Where do we make money? All along the life cycle, but in different ways at different times. In many ways, industrial biotechnology differs little from the Bell Curve description of the life cycle. Differences few in number, however, are great in importance. Most vitally, a more detailed and form-fitting model — more Optimized and Customized — if you will, performs the same function that Strain Characterization plays in strain engineering. First we have to discover and analyze what’s already with us in the living world, before we can begin to think and design improvements to our system.

What can be improved in the lifecycle? Most of the vital improvements with the most impact, like the Big Bang, happen in the earliest stages of technology formation. We have lots of directed evolution of microbes but less directed evolution of lab work. Most of our innovation heads down this path:

Idea, technology, application, proof of concept, company formation. And one of the Digesterati once noted to me that the return of research grant investments at universities are appallingly low. Forget meeting corporate hurdle rates like a 30 percent return in 3 years. Think a 90 percent loss over 3 years and you might be closer to the mark, so I was told by one in a position to know. I don’t believe for a minute that such a result comes from bad minds working on useless problems. Rather, the venture is being introduced too late into the invention cycle — rather, as the result of an invention.

The Edison Company accomplished much because it was directing invention in the 19th century, rather than in adopting winners burbling up from the labs. Tesla was directing his inventions, and thinking in terms of a system of innovations, rather than an innovation. It’s easier to see the value, in chess, of investing in a Knight, if the other pieces are already imagined, or imagined at the same time. Invention can come from targeting and in parallel, not just the serial fashion in which we usually innovate. Finistere Ventures has been working in recent years more along these lines, and it’s welcome to see.

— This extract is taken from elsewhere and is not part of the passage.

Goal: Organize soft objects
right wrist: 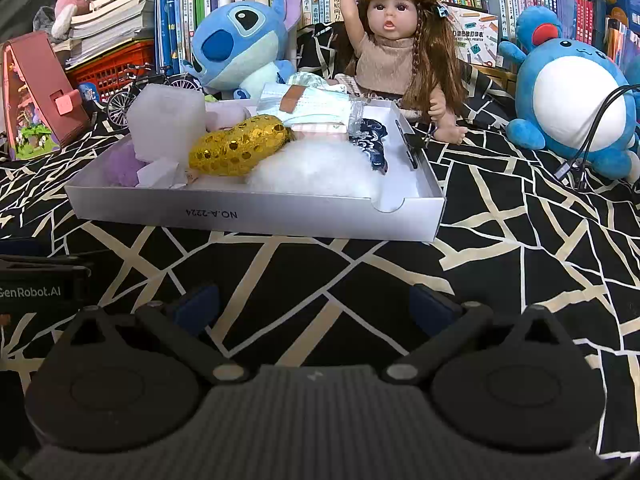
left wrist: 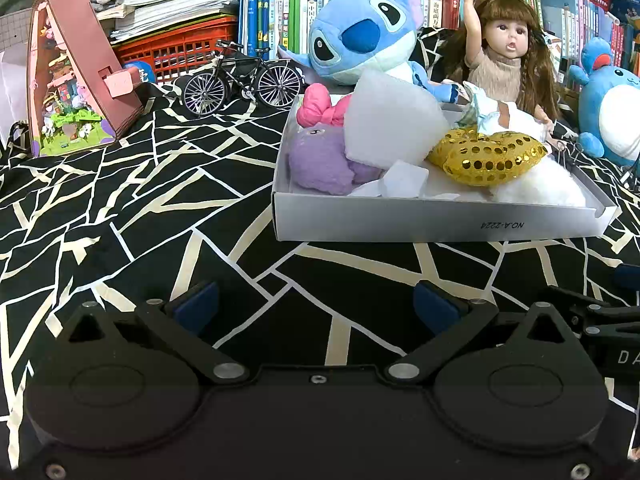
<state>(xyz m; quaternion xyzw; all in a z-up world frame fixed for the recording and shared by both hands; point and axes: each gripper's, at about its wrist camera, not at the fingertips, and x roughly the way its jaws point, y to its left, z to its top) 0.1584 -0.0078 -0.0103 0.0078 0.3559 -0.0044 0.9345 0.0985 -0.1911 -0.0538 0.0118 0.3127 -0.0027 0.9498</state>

Perhaps one day more of technology development will follow the Edison path. It’s how we proceeded to break through on atomic weapons and energy, the very technology set which led to the formation of our US National Lab system. The concept of atomic power wasn’t really proved, at any scale except for projections from testing of tiny units that had not been tested in an integrated form, until the Trinity test in July 1945. Industrialization preceded certainty and parallel development preceded an integrated demonstration. It was also how we landed on the Moon, more or less, despite launching two Apollo missions before the Lunar Module had ever been fully completed or tested in space.

We do build systems of technology this way, and there are risks. (Anyone can whisper “cellulosic ethanol” at this point — a technology that was developed on short timelines and requiring multiple breakthroughs in parallel.) However, the deployment companies were not formed at the time the technology was born; rather, the technical advisory on the Renewable Fuel Standard targets and timelines came primarily, according to a massive report we read  by Hanna Breetz on the RFS’s birth, from technologists and backers of those technologists. As we understood it, the nascent companies in the space expressed much greater caution on the timelines that in fact were enshrined in RFS targets. Had companies and extensive partnerships been formed earlier, with robust financing from a spreading of the risk beyond venture participants, we may have seen a better result even from that storied chapter in the bioeconomy’s history.